Still, if I hadn't seen the previous two generations of its noble ancestry, nothing could have prepared me for the power, speed, and simplicity of MicroBoards' new CopyWriter A2D CD duplication system. Beyond the buffer underruns, the system memory machinations, slowness, and general unreliability of CD recording before the last two years, what was often so annoying about disc-making was how many obscure and high-end functions the software made you wade through before you got to the small subset of its possible operations that you wanted in the first place. And maybe the greatest thing about the current A2D and its immediate antecedents is that if CDR is a handy means to an end for you--say, you've got software to backup, data discs or prototypes to copy, an old LP collection to preserve, and you want to mix some fun CD tracks on the side--it's everything you ever wanted in a CD recording system and nothing more. Like its two predecessors, it's a self-contained unit, with a simple, fixed set of functions-although even those can be extended to the full range of CD recording available in say, Easy CD Creator or Toast if you plug it into your PC or Mac with a SCSI cable.
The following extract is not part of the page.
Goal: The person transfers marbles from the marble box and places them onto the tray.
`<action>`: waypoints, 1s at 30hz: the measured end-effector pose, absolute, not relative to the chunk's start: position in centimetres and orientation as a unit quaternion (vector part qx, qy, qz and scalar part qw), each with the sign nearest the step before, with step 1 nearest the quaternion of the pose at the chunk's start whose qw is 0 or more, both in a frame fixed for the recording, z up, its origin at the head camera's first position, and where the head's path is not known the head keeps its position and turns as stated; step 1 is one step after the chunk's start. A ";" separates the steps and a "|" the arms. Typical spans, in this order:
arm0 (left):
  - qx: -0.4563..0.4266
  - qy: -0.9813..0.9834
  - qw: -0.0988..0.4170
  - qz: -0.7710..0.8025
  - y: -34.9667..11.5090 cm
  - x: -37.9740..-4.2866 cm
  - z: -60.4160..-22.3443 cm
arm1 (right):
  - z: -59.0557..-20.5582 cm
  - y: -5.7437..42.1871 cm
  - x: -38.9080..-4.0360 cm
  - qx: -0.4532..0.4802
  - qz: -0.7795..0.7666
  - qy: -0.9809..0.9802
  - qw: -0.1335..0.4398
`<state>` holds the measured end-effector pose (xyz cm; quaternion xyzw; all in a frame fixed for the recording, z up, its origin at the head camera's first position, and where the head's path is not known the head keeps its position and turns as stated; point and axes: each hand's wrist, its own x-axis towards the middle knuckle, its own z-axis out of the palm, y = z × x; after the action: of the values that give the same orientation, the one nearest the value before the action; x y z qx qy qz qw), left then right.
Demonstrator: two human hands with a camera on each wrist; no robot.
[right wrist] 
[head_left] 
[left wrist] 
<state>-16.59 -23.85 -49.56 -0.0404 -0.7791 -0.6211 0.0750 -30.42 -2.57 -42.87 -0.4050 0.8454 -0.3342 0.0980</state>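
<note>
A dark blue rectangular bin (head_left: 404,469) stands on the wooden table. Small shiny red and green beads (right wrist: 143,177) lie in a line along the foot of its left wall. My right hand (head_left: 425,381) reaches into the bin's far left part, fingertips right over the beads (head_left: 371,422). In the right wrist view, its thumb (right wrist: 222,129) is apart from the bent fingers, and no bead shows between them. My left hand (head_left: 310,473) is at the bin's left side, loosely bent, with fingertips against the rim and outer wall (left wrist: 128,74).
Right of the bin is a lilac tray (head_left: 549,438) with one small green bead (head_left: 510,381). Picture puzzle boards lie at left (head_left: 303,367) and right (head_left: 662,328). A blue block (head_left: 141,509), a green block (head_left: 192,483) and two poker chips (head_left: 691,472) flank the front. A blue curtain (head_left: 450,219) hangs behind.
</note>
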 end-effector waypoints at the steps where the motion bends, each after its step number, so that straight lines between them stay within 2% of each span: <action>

Also like earlier models, the new A2D is state-of-the-art in terms of performance and speed. Still offering the same nononsense one-recorder, one-reader, 2.1GB hard drive for image and track staging, the A2D packs the latest and greatest in read-write technology. It combines Plextor's coming-to-every-duplicator-near-you PlexWriter 8X recorder and the audio-extraction-optimized Plextor UltraPlex 32X CD-ROM drive. The last disc burned in testing was a DIRECT WRITE CD-to-CD copy of a nearly full (73 minutes, 48 seconds) burned audio disc, and the A2D accomplished this task in 9 minutes, 51 seconds. So let's see: my first disc took three days; three days minus nine minutes, 51 seconds ... well, I'll just leave the math to the engineers.

following the upgrade path

OK, enough gushing for now. The immediately preceding version of MicroBoards' CopyWriter A2D is based on the same duplication system sold by ACS Innovations as the COMPRO 4X CD Master, which received the Editor's Choice designation in the January 1998 edition of EMedia Professional. That system combined Matsushita's solid 4X recordable drive with an 8X reader and performed effortlessly up to spec. [An earlier 2X/4X version was relatively problematic, succumbing to occasional track-clipping and erratically functioning input jacks.)